Eligibility Criteria

Inclusion Criteria

•A signed, written informed consent will be obtained from the subject prior to performing any protocol-related procedures, including screening evaluations.
•Postmenopausal women age ≥ 18 years at time of study entry. Women will be considered post-menopausal if they have been amenorrheic for 12 months without an alternative medical cause. The following age-specific requirements apply:
•Women \<50 years of age would be considered post-menopausal if they have been amenorrheic for 12 months or more following cessation of exogenous hormonal treatments and if they have luteinizing hormone and follicle-stimulating hormone levels in the post-menopausal range for the institution or underwent surgical sterilization (bilateral oophorectomy or hysterectomy).
•Women \<50 years of age receiving luteinising hormone-releasing hormone (LHRH) agonist for ovarian suppression are also eligible for the study but must initiate LHRH agonist therapy at least 2 weeks prior to starting on study intervention.
•Women ≥ 50 years of age would be considered post-menopausal if they have been amenorrheic for 12 months or more following cessation of all exogenous hormonal treatments, had radiation-induced menopause with last menses \>1 year ago, had chemotherapy-induced menopause with last menses \>1 year ago, or underwent surgical sterilization (bilateral oophorectomy, bilateral salpingectomy or hysterectomy).
•Histologically confirmed estrogen and/or progesterone positive invasive breast cancer, defined as either estrogen and/or progesterone receptor (ER/PR) staining \>10%, AND Human Epidermal Growth Factor Receptor 2 (HER2) negative by either Immunohistochemistry (IHC) or Fluorescent in situ Hybridization (FISH).
•Clinical stage II-III disease with no clinical or radiologic evidence of metastatic disease. Patients must have a measurable primary breast lesion as per Response Evaluation Criteria in Solid Tumors (RECIST) v1.1 guidelines.
•Eastern Cooperative Oncology Group (ECOG) status \<
•Patient must be able to swallow pills.
•Adequate organ and marrow function as defined below and in Table 1:

Exclusion Criteria

•Any serious preexisting medical condition(s) that would place the patient at increased risk for toxicities including interstitial lung disease, severe dyspnea at rest or requiring oxygen therapy, history of major surgical resection involving the stomach or small bowel.
•Body weight \< 30 kg (or 66.5 lbs.).
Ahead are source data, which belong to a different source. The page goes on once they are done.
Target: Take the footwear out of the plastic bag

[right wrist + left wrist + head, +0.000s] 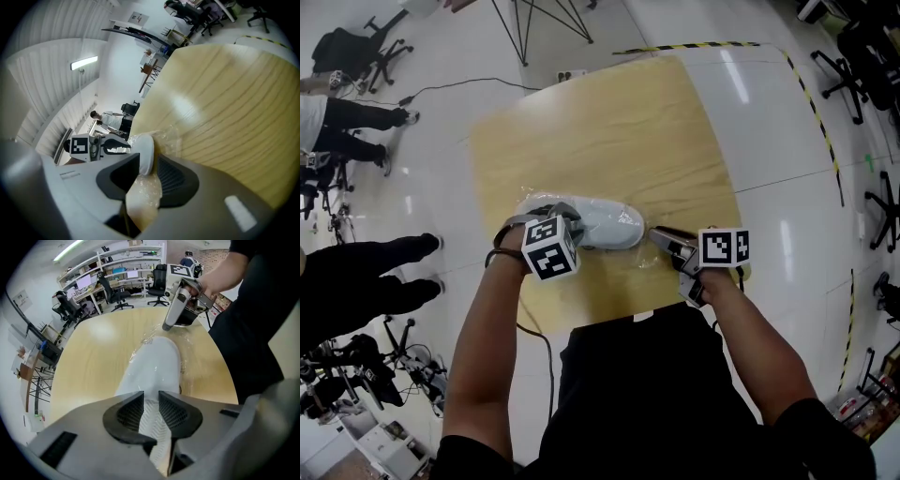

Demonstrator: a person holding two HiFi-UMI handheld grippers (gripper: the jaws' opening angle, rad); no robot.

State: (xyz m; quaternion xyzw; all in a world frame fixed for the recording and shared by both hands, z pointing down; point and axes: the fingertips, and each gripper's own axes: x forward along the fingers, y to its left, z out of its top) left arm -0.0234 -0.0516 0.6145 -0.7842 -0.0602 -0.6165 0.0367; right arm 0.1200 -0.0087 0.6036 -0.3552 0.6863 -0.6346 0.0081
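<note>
A pale rounded wooden table [609,131] stood on a glossy white floor [759,103] marked with yellow-and-black striped tape [684,45]. Black swivel office chairs [380,52] and white wall shelves [140,254] stood around under a bright strip light [84,62].

shoe [605,222] mid-table, open tabletop [609,131] beyond
</note>
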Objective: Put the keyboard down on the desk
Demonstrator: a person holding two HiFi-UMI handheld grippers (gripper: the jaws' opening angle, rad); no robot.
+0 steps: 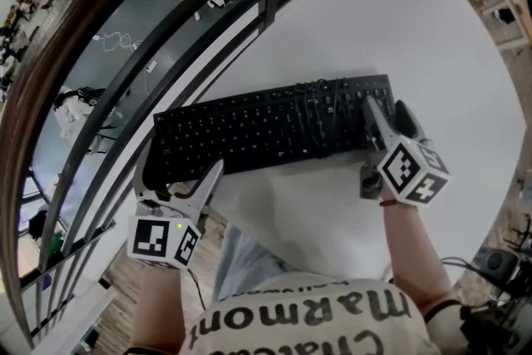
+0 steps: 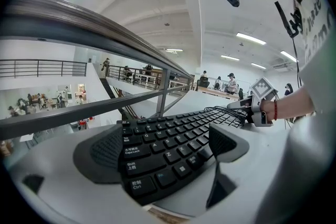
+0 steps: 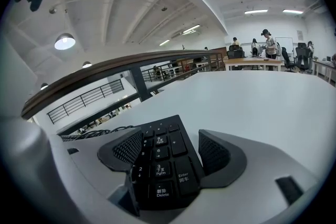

If during the study, the patient's weight drops to \< 30 Kg (or 66.5 lbs), they will be withdrawn from the study.
•Females who are pregnant or lactating.
•Uncontrolled intercurrent illness including, but not limited to, ongoing or active infection, symptomatic congestive heart failure, uncontrolled hypertension, unstable angina pectoris, cardiac arrhythmia, severe active peptic ulcer disease or gastritis, or psychiatric illness/social situations that would limit compliance with study requirement or compromise the ability of the subject to give written informed consent
•Active or prior documented autoimmune disease within the past 2 years. NOTE: Subjects with vitiligo, Grave's disease, Hashimoto's disease, or psoriasis not requiring systemic treatment (within the past 2 years) are eligible
•History of significant cardiac disease including heart failure, ventricular arrhythmia, or prolonged QT syndrome.
•Active or prior documented inflammatory bowel disease (e.g., Crohn's disease, ulcerative colitis, or a preexisting chronic condition resulting in baseline ≥ Grade 2 diarrhea.)
•History of primary immunodeficiency, or subjects who are known to be HIV (Human Immunodeficiency Virus ) positive
•History of organ transplant that requires use of immunosuppressives
•Known allergy or reaction to any of the study drugs.